Activity: Every line from the one containing "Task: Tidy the" to the end of the records below must be copied exactly, and no pictures may be included.

Information:

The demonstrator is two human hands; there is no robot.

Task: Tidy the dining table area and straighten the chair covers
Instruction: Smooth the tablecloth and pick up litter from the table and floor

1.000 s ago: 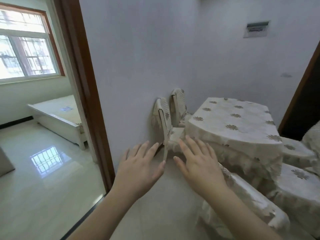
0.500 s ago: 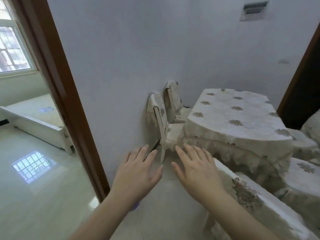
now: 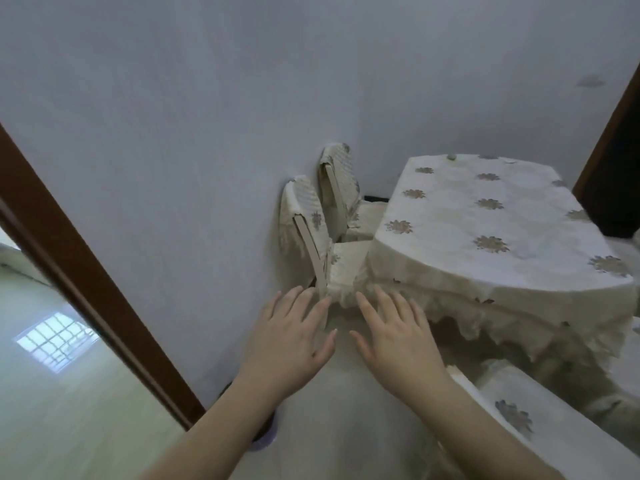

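Both hands are closer to the nearer chair (image 3: 311,233) than half a second ago, the left hand (image 3: 291,341) and right hand (image 3: 398,341) spread flat, holding nothing. The chair stands against the wall (image 3: 207,133) beside the table (image 3: 491,230). The window and bed have left view.

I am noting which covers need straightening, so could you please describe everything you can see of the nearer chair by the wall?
The nearer chair stands with its back close to the pale wall, its seat tucked under the draped table. A cream, flower-patterned fabric cover drapes its backrest and seat, frilled at the seat's edge, leaving a pale frame slat bare. A matching chair stands just behind. Both hands, left and right, hover before it, apparently not touching.
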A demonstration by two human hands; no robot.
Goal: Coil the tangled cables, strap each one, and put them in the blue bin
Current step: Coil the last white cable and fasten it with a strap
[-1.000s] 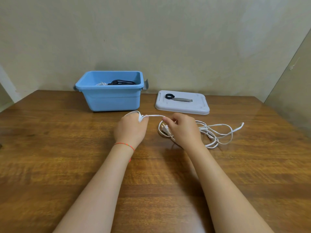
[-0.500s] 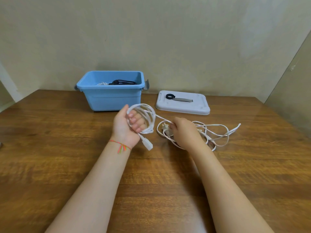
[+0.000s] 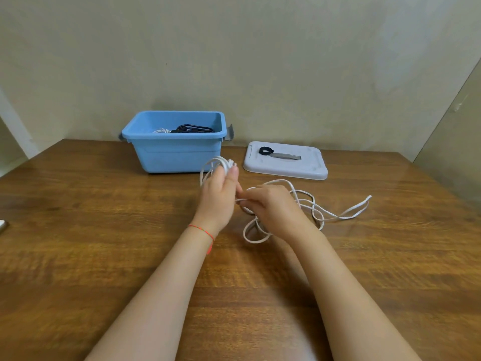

Response:
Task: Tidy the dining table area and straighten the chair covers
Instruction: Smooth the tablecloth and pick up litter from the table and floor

1.000 s ago: 
0.500 s ago: 
now: 

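Both hands are closer to the nearer chair (image 3: 311,233) than half a second ago, the left hand (image 3: 291,341) and right hand (image 3: 398,341) spread flat, holding nothing. The chair stands against the wall (image 3: 207,133) beside the table (image 3: 491,230). The window and bed have left view.

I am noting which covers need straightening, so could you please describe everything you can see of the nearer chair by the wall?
The nearer chair stands with its back close to the pale wall, its seat tucked under the draped table. A cream, flower-patterned fabric cover drapes its backrest and seat, frilled at the seat's edge, leaving a pale frame slat bare. A matching chair stands just behind. Both hands, left and right, hover before it, apparently not touching.
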A demonstration by two human hands; no robot.
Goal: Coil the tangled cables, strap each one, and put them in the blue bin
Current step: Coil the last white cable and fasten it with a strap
[-1.000s] 
[-0.500s] 
[+0.000s] 

This exercise requires nothing more.